ALEXEI KOSEFF with Sacramento Bee: "Score one for smokers."

 

"On Monday, Gov. Jerry Brown vetoed a proposed ban on cigarettes and other tobacco products, such as e-cigarettes, at all California State University and community college campuses."

 

"The governing boards of our public colleges and universities already have the authority and are fully capable of setting smoking policies on their campuses,” he wrote in a veto message for Assembly Bill 1594. “Current law should suffice."

 

READ MORE related to Gov. Brown: California expands restrictions for phone use while driving -- ALEXEI KOSEFF with Sacramento Bee; Jerry Brown signs battery fee, other bills spurred by environmental disasters -- JEREMY B. WHITE with Sacramento Bee

 

A mere 6 years after being erected, the Millenium Tower in downtown San Francisco is sinking and tilting at an alarmingly fast rate, and now homeowners battling the city have hired specialists who are beginning the first round of tests in an effort to get a more accurate picture of the damage.

 

J.K. Dineen with The Chronicle: "Soil experts representing Millennium Tower homeowners started drilling the first of three holes Monday that will be used to collect data on the water and soil conditions under the sinking San Francisco luxury high-rise."

 

"Standing on Mission Street in front of the Millennium’s main entrance, workers drilled a 6-inch-wide hole using a rotary drill rig that will eventually sink 260 feet into the ground. The hole will allow soil experts to drop three instruments deep into the earth below the busy intersection: an inclinometer, a piezometer and an extensometer to measure the building’s tilt, the groundwater and soil conditions, and how much the soil under the building has settled, going all the way to bedrock."

 

ROXANA KOPETMAN and CHRIS HAIRE with O.C. Register: "Violent crimes increased in California and across the nation in the last year but continue to remain well below historic peaks, according to FBI data released Monday."

 

"Murder increased nearly 11 percent nationwide.
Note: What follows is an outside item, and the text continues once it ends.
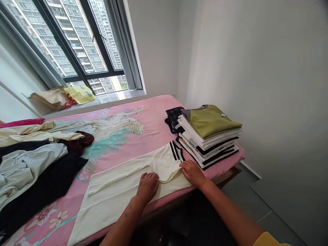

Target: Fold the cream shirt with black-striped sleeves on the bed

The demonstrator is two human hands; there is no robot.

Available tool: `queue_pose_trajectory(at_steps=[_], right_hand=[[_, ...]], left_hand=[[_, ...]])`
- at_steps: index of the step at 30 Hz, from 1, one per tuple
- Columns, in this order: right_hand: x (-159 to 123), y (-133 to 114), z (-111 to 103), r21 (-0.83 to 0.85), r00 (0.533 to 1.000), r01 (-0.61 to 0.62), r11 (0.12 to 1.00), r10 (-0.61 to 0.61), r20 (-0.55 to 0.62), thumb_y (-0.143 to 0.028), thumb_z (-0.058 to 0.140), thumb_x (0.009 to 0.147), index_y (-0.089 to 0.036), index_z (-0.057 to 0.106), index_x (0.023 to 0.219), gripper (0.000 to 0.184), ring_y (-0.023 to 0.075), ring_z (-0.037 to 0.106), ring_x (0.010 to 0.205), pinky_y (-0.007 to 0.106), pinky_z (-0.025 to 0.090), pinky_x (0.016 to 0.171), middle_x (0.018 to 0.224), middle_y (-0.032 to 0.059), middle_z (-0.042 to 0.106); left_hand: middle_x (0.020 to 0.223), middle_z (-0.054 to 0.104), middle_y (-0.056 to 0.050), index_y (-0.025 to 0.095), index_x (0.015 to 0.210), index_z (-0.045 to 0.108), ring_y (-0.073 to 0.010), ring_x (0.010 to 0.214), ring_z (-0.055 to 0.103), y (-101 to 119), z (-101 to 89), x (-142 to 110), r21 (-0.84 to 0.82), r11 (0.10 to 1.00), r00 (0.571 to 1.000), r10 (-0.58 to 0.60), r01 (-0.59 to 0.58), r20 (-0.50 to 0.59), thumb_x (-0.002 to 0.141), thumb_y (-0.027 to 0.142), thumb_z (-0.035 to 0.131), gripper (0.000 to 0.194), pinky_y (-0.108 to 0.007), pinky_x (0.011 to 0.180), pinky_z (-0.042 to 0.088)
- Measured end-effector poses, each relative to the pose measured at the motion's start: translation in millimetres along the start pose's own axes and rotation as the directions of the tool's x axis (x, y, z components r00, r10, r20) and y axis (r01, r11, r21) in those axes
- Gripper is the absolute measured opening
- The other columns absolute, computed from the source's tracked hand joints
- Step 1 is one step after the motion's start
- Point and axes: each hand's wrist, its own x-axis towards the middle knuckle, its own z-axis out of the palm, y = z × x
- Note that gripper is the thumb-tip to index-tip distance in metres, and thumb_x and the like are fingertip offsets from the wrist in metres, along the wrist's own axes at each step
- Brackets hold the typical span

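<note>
your left hand [148,186] lay knuckles-up on the cream shirt [133,186] at lower centre of the frame, fingers curled down and pinching a ridge of cloth at the fold. your right hand [192,172] sat just right of it, flatter, fingertips pressing the same fold near the shirt's striped collar [176,151]; whether it truly gripped cloth or only pinned it, i could not tell. two hands close together on one crease looked to me like the way to keep the fold straight while the sleeve [120,172] lay turned in across the body.

the shirt stretched from the collar at centre right down to the lower left edge of the frame, along the near edge of the pink bed [153,116]. its hem end hung close to that edge, so there was little margin on your side.

right of your hands, touching or almost touching the collar, stood a stack [210,136] of folded clothes with a green shirt on top, close to the bed's corner and the wall. that side was tight.

at left of the frame lay a loose heap [38,164] of unfolded clothes, dark and pale, apart from the cream shirt. between them, and above the shirt toward the window [77,44] at upper left, the bed showed open cover. bags [66,96] sat on the sill.
</note>
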Motion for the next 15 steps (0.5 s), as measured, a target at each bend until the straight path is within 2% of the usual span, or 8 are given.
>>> queue_pose_trajectory(at_steps=[2,5,10,12,15], right_hand=[[2,-3,-10,0.012,0.999,0.022,1.000,-0.021,-0.034,-0.014,0.048,0.083,-0.019,0.058,0.093,0.016,0.0195,0.052,0.094,0.035,0.039,0.087,0.093,0.0059,0.063],[0,-10,-23,0.039,0.998,0.049,0.998,-0.046,-0.053,-0.015,0.049,0.083,-0.019,0.058,0.091,0.013,0.0198,0.051,0.096,0.035,0.038,0.088,0.095,0.0059,0.062],[-12,-16,-25,0.062,0.999,0.043,0.997,-0.043,-0.003,-0.019,0.052,0.083,-0.020,0.059,0.088,0.009,0.0197,0.051,0.095,0.035,0.038,0.087,0.092,0.0051,0.061],[-15,-15,-22,0.071,0.999,0.033,0.997,-0.033,0.000,-0.021,0.052,0.084,-0.020,0.060,0.088,0.009,0.0196,0.051,0.094,0.035,0.038,0.086,0.090,0.0051,0.061],[-15,-15,-19,0.094,0.999,0.032,0.995,-0.032,-0.010,-0.022,0.051,0.086,-0.020,0.059,0.089,0.009,0.0195,0.052,0.092,0.034,0.038,0.085,0.090,0.0052,0.062]], left_hand=[[0.091,0.068,-0.004,0.022,0.088,0.057,-0.0196,0.090,0.061,-3,-8.9,3,0.000,1.000,0.999,0.013,-0.013,-0.052,0.079,0.012,0.041,0.020,-0.041,0.093,0.038],[0.102,0.067,-0.004,0.023,0.089,0.058,-0.0194,0.102,0.059,-13,-20.8,2,0.010,0.999,0.991,0.041,-0.040,-0.127,0.079,0.013,0.042,0.022,-0.041,0.098,0.035],[0.113,0.064,-0.004,0.027,0.089,0.064,-0.0229,0.114,0.054,-24,-23.0,-12,0.093,0.993,0.997,0.077,-0.075,-0.027,0.074,0.013,0.046,0.027,-0.047,0.103,0.031],[0.126,0.058,-0.006,0.027,0.104,0.062,-0.0263,0.123,0.047,-20,-16.7,-15,0.117,0.990,0.996,0.083,-0.080,-0.015,0.073,0.015,0.049,0.035,-0.051,0.105,0.028],[0.139,0.045,-0.010,0.024,0.130,0.046,-0.0277,0.131,0.037,4,-0.9,-8,0.082,0.991,0.995,0.103,-0.102,-0.014,0.075,0.026,0.054,0.056,-0.051,0.109,0.024]])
In California, it was 9.5 percent, according to data provided by local law enforcement agencies to the FBI’s Uniform Crime Reporting Program, which compiles data on murders, aggravated assault, car thefts and other crimes."

 

"UC Irvine Professor Charis Kubrin, of the department of criminology, law and society, cautioned that the numbers may look alarming but “there’s no evidence of a national homicide wave."